I agree with chillowack here. The groundbreaking harmonies of Chopin, Debussy, and Stravinsky were the result of those composers spending hours at the piano tapping out notes and experimenting with different sounds. The piano was also an indispensable tool for orchestration. Had all composers insisted on strictly writing music without listening, music never would have moved beyond Haydnesque conventionality. I doubt very much any of these composers would have chosen to forgo the use of Sibelius in favour of pencil and paper had such technology been available to them at the time.


----------



## GraemeG (Jun 30, 2009)

Oh dear. The discussion really has gone off at a tangent. It was your very opening paragraph in the thread that I had the problem with; perhaps I didn't express my disagreement very clearly. You said


> I really appreciate the fact that computers have brought composing into the realm of possibility for the layman, i.e. that composing is no longer restricted to the lofty domain of a highy-educated elite with special access to all kinds of resources. Musicians with ample composing talent--some of whom may even have genius lying dormant within them--who in the old system might not have had a chance to develop their art, can now pursue composing with the aid of these programs, and for me personally that is a great boon.


I read this as a suggestion that the current abilities of music software (simulating an orchestra, for example) would somehow be an acceptable substitute for an expensive musical education, ie "who in the old system might not have had a chance to develop their art, can now pursue composing with the aid of these programs". In the base sense - sure, someone who doesn't know how to 'write notation' can now 'compose' with the software - but how worthwhile do you think the result is likely to be?
Do you actually believe that some computer software can replace rigorous technical training?

Of course there's nothing new about composing at the keyboard. And I'm sure every composer in history would have liked the ability of modern software to play back to him what he was writing. But it wasn't _necessary_ to produce great music - that's what the education did.

Computer-aided composition software won't make a great composer any more than CAD-programmes make a great architect.

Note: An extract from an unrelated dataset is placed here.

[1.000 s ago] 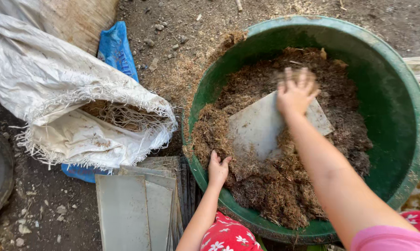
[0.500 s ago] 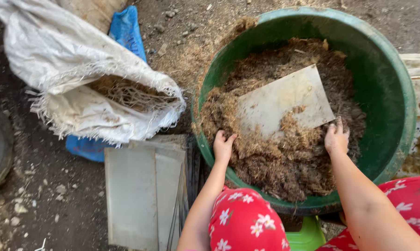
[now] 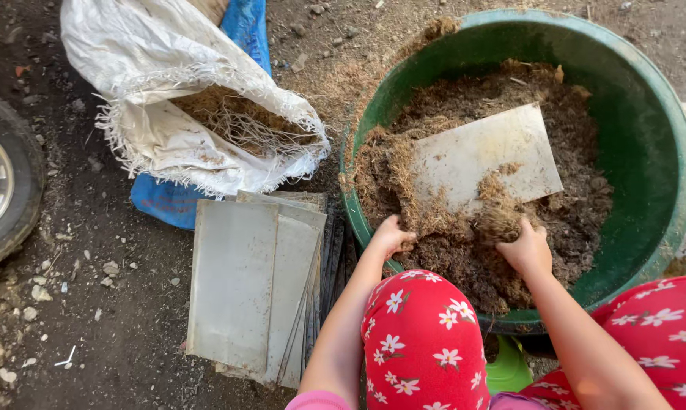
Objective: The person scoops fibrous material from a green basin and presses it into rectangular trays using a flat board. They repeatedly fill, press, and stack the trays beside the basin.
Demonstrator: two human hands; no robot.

And great architects don't need a 'pretend building' constructed for them (much as they'd like) so they know what they've designed, any more than Beethoven needed something to tell him how the 9th symphony would have sounded (which he couldn't hear at all, as you'll recall).

I can't think of any reason why a modern composer shouldn't avail themselves of of this type of software. But it's just an addenda - it doesn't replace anything that went before. Like proper musical training...
cheers,
GG


----------



## GraemeG (Jun 30, 2009)

Couchie said:


> The piano was also an indispensable tool for orchestration.

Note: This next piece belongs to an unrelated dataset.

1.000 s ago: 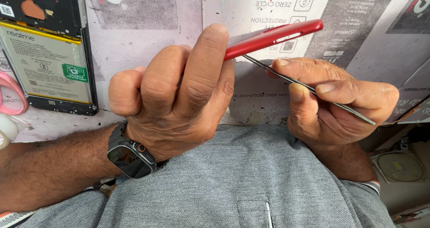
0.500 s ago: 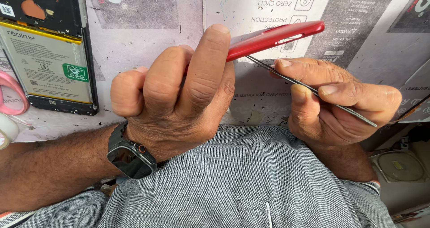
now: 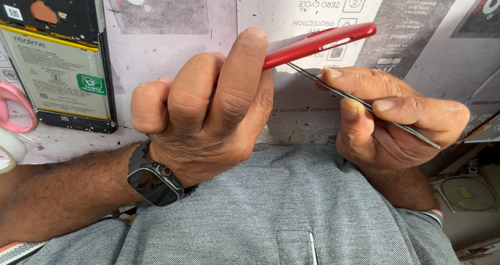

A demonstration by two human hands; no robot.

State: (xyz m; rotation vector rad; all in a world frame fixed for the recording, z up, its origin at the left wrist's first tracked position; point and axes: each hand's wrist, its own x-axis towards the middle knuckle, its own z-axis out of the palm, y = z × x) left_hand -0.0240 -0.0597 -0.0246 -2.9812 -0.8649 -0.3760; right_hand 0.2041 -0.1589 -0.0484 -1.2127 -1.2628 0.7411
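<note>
My left hand (image 3: 208,108) grips a thin red phone back cover (image 3: 323,40), held edge-on above the bench with its far end pointing right. A dark smartwatch (image 3: 153,179) sits on that wrist. My right hand (image 3: 396,119) pinches thin metal tweezers (image 3: 359,101); their tip touches the underside of the red cover close to my left fingers. Most of the cover is hidden behind my left hand.
An opened phone (image 3: 57,62) with its battery exposed lies at the top left. Pink scissor handles (image 3: 18,106) and a roll of tape (image 3: 10,150) sit at the left edge. Printed cardboard sheets (image 3: 427,30) cover the bench. A white round-lidded box (image 3: 471,194) stands low right.
Almost nothing differs. The tweezers and my right hand have shifted very slightly while the red cover stays in the same grip.
</note>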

That, you'll have to explain to me...
GG


----------



## chillowack (Jul 16, 2009)

GraemeG said:


> Oh dear. The discussion really has gone off at a tangent. It was your very opening paragraph in the thread that I had the problem with; perhaps I didn't express my disagreement very clearly. You said
> 
> I read this as a suggestion that the current abilities of music software (simulating an orchestra, for example) would somehow be an acceptable substitute for an expensive musical education, ie "who in the old system might not have had a chance to develop their art, can now pursue composing with the aid of these programs". In the base sense - sure, someone who doesn't know how to 'write notation' can now 'compose' with the software - but how worthwhile do you think the result is likely to be?
> Do you actually believe that some computer software can replace rigorous technical training?
> ...


If you interpreted my words to mean that I thought computer software was a substitute for a rigorous musical training, or that a computer could "make someone a great composer," then either you misunderstood me, or I communicated poorly, because neither was my intention.

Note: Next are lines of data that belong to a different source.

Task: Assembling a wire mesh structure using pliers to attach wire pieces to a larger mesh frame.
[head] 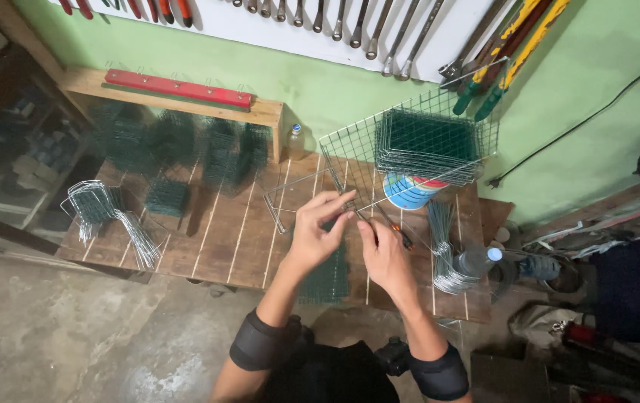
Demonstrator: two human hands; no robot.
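Observation:
My left hand pinches a corner of a green wire mesh panel that stands tilted over the wooden workbench. Right beside it, my right hand grips pliers with orange handles against the same wire edge. A bent wire frame runs from the hands toward the left. A flat piece of green mesh lies under my left forearm.
A stack of green mesh squares rests on a blue and white can. Bent wire bundles lie at the left, cut wires and a plastic bottle at the right. Wrenches hang on the wall.

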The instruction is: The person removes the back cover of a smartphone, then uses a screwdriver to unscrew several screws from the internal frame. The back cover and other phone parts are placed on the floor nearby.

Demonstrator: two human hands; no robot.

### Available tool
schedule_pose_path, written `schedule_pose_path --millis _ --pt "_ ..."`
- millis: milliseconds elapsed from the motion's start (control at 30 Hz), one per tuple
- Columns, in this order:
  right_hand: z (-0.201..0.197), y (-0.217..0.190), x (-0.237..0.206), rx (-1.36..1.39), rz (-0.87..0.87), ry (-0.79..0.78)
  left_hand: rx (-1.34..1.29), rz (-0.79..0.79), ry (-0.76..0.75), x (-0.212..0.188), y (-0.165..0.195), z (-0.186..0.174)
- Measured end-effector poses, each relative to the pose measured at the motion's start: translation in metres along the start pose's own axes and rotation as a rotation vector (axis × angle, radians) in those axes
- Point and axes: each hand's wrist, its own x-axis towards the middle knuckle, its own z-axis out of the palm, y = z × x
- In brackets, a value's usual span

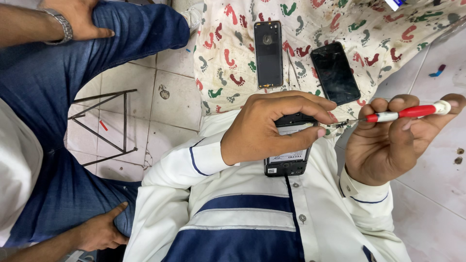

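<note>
Head view: my left hand clamps the opened phone against my chest while my right hand pinches the red-and-white screwdriver, whose tip I judge should sit square in the screw at the phone's upper edge.

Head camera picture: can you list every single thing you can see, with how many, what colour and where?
Opened phone: one, black, held over the white shirt.
Screwdriver: one, red and white handle, tip at the phone's upper right edge.
Phone back cover: one, black, on the cloth.
Phone screen panel: one, black, on the cloth, right of the cover.
Cloth: one, white with coloured footprints, on the tiled floor.
Metal stand: one, dark, on the floor at left.
Other person: one, blue jeans, seated at left.
Left hand: grips the phone.
Right hand: holds the screwdriver.
</note>
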Motion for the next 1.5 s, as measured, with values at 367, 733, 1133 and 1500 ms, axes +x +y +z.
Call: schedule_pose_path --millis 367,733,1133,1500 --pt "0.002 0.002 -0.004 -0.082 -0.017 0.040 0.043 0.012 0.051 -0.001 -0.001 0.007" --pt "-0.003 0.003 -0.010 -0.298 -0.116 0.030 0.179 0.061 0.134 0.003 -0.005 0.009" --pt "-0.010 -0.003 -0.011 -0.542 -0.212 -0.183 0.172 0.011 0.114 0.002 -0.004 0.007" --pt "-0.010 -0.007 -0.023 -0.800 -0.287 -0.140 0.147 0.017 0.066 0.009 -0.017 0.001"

All I was trying to say is that a door of opportunity has opened for the many lay composers out there--musicians with legitimate talent who, for whatever reason, may not have had the benefit of a formal musical training--to take up the art of composing as they never could before, aided by tools which simulate the sounds of orchestras, allowing not merely the silent plotting of notes on paper, but the ability to _hear_ what has been written, and even (if the composer is so inclined) to fashion it into a realistic soundtrack.

I respect musical education greatly, but it is not a substitute for talent: I have known music school graduates whose composing work (while technically correct) was totally uninspired and insipid. And I have heard works of _non_-music school graduates that was brilliant.

But again: this is off-topic, and with apologies to the OP, I withdraw now. Thanks for the debate and cheers!


----------



## Serge (Mar 25, 2010)

Krummhorn said:


> What I am waiting for, technology wise, is an application that converts a digitally recorded wav or mp3 format piece of music into a visible score. I have many recordings of my improvisations that I would dearly love to be able to notate. I have the notation program, but no way to convert wav or mp3 to a written score.


This could be a bit off topic, but going back to the somewhat confusing notion of a written notation being such a crucial part of the classical music definition, what exactly are the pieces that have been recorded (and so can be heard), but don't have a written notation as of yet? (As in example with Krummhorn above, for instance.)

Have they even been composed already or not until they were written down? 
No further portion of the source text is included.